Investors are in a fearful mood today. The bear market of 2022 is both a sign of that fear and a driver of it. When Wall Street is in a broad downturn like this, however, the baby can sometimes get tossed out with the bathwater. That seems to be exactly what's happening with Simon Property Group (SPG 0.05%), which is trading down nearly 38% year to date, and Federal Realty Investment Trust (FRT 1.26%), which is down about 33%. 

Let's take a look at why these two leading retail real estate investment trusts (REITs) are solid long-term investments that are currently too cheap to ignore.

1. Simon Property Group: Getting ready for new tenants

It's easy to hate on mall REITs since the coronavirus pandemic pushed a number of the industry's big names into bankruptcy court. Things got bad enough that even industry giant Simon Property Group ended up trimming its dividend by a hefty 40% or so. And that doesn't even take into consideration the concerns surrounding online shopping, which was an issue well before the global health crisis. 

People walking with shopping bags walking in a mall.

Image source: Getty Images.

But there are some indications that malls are making a comeback, now that the weakest locations are falling out of the market. Notably, Simon owns some of the best malls and outlet centers in the world. The real proof of the company's strength, however, is showing up in its financial results. For example, in the second quarter of 2022, Simon noted that occupancy rose more than 2 percentage points year over year to 93.9%. Management actually increased the midpoint of its guidance for the full year.

A key piece of the puzzle is that the company's direct customers, which are retailers, continue to lease space. CEO David Simon summed it up during the second-quarter 2022 earnings conference call by saying, "Demand for our space is extremely strong."

But the important fact, which came from a question later in the call, was when the CEO said, "And this is really, really important for everyone to understand: We're very optimistic because a lot of the leasing that we've done really doesn't open until [2023 and 2024]."
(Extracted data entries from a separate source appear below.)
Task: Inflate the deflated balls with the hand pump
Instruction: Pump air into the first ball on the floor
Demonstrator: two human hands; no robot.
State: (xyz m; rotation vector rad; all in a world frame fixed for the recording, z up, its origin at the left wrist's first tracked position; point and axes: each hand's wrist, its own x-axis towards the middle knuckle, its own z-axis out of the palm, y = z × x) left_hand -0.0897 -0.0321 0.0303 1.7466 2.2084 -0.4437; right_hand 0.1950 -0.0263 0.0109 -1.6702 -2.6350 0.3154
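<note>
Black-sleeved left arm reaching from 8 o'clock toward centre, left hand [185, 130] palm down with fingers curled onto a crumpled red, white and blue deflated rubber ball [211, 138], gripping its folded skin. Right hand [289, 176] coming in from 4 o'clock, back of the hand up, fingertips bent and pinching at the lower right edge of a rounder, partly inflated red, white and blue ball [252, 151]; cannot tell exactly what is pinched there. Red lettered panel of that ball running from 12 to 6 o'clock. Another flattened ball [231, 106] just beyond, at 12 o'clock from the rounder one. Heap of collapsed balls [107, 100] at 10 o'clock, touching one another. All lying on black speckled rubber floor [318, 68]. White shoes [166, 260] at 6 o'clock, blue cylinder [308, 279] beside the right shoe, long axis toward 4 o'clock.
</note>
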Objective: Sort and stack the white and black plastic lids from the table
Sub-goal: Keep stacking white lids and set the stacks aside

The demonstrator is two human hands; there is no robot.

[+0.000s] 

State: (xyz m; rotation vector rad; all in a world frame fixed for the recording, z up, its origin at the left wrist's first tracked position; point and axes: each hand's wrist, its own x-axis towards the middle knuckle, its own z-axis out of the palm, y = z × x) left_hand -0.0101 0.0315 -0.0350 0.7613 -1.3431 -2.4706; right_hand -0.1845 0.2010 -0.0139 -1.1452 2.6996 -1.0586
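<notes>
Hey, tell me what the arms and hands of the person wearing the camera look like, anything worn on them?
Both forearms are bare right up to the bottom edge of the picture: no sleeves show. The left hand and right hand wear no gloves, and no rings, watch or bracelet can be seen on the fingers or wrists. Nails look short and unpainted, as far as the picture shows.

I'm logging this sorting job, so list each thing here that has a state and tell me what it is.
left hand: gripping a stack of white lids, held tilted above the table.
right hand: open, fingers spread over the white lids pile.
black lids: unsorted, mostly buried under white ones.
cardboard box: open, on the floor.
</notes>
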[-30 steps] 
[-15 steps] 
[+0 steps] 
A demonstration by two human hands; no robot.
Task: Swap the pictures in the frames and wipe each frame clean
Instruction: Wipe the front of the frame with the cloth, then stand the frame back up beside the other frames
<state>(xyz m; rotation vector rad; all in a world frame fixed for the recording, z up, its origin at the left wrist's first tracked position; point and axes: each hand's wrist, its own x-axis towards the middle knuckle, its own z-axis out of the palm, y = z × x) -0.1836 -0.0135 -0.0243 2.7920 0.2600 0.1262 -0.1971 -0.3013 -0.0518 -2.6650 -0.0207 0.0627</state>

In other words, the market is downbeat on a company that expects strong results this year, next year, and the year after that. Meanwhile, you can collect a huge 7.3% dividend yield that has now been increased five times since it was cut.

2. Federal Realty: Investing in new assets

Federal Realty, which specializes in strip malls and mixed-use properties, isn't a direct competitor to Simon, but it has some key similarities. Most notably, like Simon, Federal Realty focuses on owning properties in wealthy regions with higher population density.

This REIT also has a fairly concentrated portfolio relative to its more-direct strip mall peers, since it prefers to focus on quality over quantity. And it takes an active approach to its real estate, buying, redeveloping, and selling assets if it can get a good price.

Put all of this together and you get a REIT that has increased its dividend annually for 55 consecutive years. That is longer than any other publicly traded REIT. Clearly, the approach that the company has taken is successful. 

For example, as the 2020 pandemic played out, Federal Realty went in search of new investment opportunities. It found a handful of properties to buy at attractive prices, including two in up-and-coming Arizona markets.

Basically, it strengthened its business during the pandemic and expanded into a new geographic region (Arizona). That is exactly what you'd like to see happen. And all of the new properties it added have redevelopment potential, which will help drive long-term growth. Meanwhile, Federal Realty saw record levels of leasing activity, which means strong results over the near term as well.

With the stock trading down along with the market, long-term investors in search of reliable income shouldn't miss out on the historically generous 4.8% yield now on offer. This industry-leading name doesn't go on sale very often.

Irrational can be a good thing

Long-term investing is hard work because you have to deal with the often irrational behavior of the market. But if you can think in decades and not days (or minutes and seconds), bear markets can be times of great opportunity. Right now, Simon Property Group and Federal Realty look too cheap to ignore. You might end up being a little early, but it's usually better to be about right than miss a good opportunity trying to time a market bottom.